Now if this makes guns less exciting, somehow, that's entirely your problem. Hammers aren't exciting; they're devices that are used to pound things. Carpentry might be exciting for some people, but I don't think that has as much to do with how much fun it is to hit things as it does with getting into the shop, imagining what an end result ought to be, planning it, and seeing the results come together. While I don't think much of hunting as sport, it does seem to me that a hunter with a TrackingPoint weapon still gets to go out in the woods, going through the process of tracking prey (or waiting for it in a blind--which I admit doesn't seem like sport either: "Hi, I'm just sitting here waiting for a thing to wander by randomly and I'll point a thing at it and try to kill it before it sees me, or I'll just sit here and wait some more."), cleaning game and/or taking it down to the butcher's to help you process it before bringing it home and eating well. I.e. it seems to me you still get to engage in the general activity, you just get to do it with a safer, better hammer, or maybe a bandsaw would be a better metaphor because an old one without any failsafes can amputate fingers and limbs where a newer one is designed to make accidental amputation at least challenging if it can't be made altogether impossible.
The overall idea here being that you can't outdesign stupidity, but you can at least make it hard work.
Let's also point out one more thing about the TrackingPoint rifle that suggests an accidental but possibly nice sort-of-safety feature, which is that making a gun that doesn't want to miss the target it's locked on seems like it would make it a bit harder to shoot someone by accident while hunting. Again, not impossible, but if a gun is refusing to fire until it's calculated a firing solution for the target the laser has fixed on, it won't be able to shoot your lawyer in the face while you're bringing the weapon up into position. Not that something like that's ever happened before. It's what you call a hypothetical example.
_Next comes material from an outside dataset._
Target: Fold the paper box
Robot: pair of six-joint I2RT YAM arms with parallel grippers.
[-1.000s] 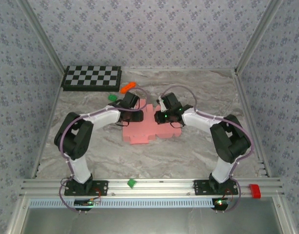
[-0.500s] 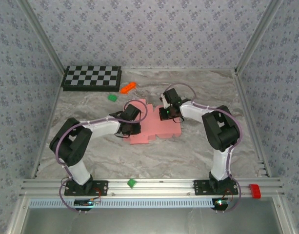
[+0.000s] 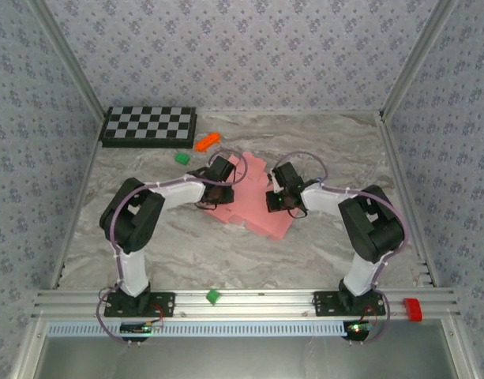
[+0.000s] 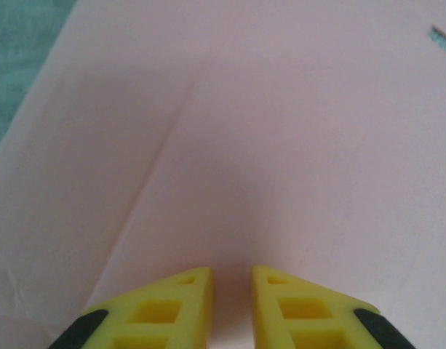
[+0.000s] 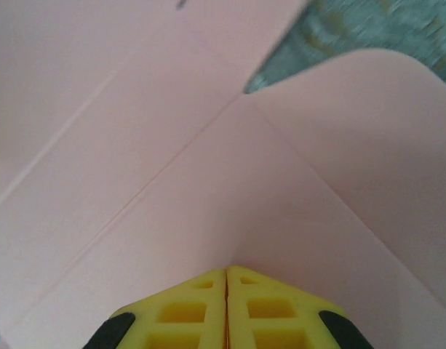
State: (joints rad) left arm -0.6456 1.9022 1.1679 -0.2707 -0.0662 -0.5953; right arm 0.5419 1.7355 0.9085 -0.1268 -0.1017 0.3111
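On the marbled table (image 3: 186, 253), the pink paper box (image 3: 253, 217) had swung askew within the last second, still a flat sheet at the centre. The left gripper (image 4: 231, 275) held its fingers narrowly apart over the card, while the right gripper (image 5: 226, 275) kept its fingers pressed together. Folding had apparently barely begun.

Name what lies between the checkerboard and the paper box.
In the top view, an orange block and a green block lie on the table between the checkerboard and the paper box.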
If we can't get rid of guns, or if we shouldn't, then bring on the smartweapons. If you can build a gun that requires a shooter to sudo firing on bipedal targets, get it to market. I realize that this isn't at all what TrackingPoint is focused on, but it's a step in the right direction. It may take the sport out of aiming at a target--I don't care. It may make it easier for an assassin to kill someone--but a truly dedicated assassin will, as gun advocates so often point out, surely use whatever tool's available anyway. But it at least sounds like TrackingPoint rifles require... or at least beg for some level of intention that might make accidents and acts of passion even a little bit more challenging, and that would be a marginal improvement. And if the software and hardware could be upgraded even more--and it's hard to see why they couldn't be--even shaving a few points from the statistics for firearms accidents, crimes of passion, and suicide could hardly be called a bad thing by anyone with an iota of sense. Or common decency.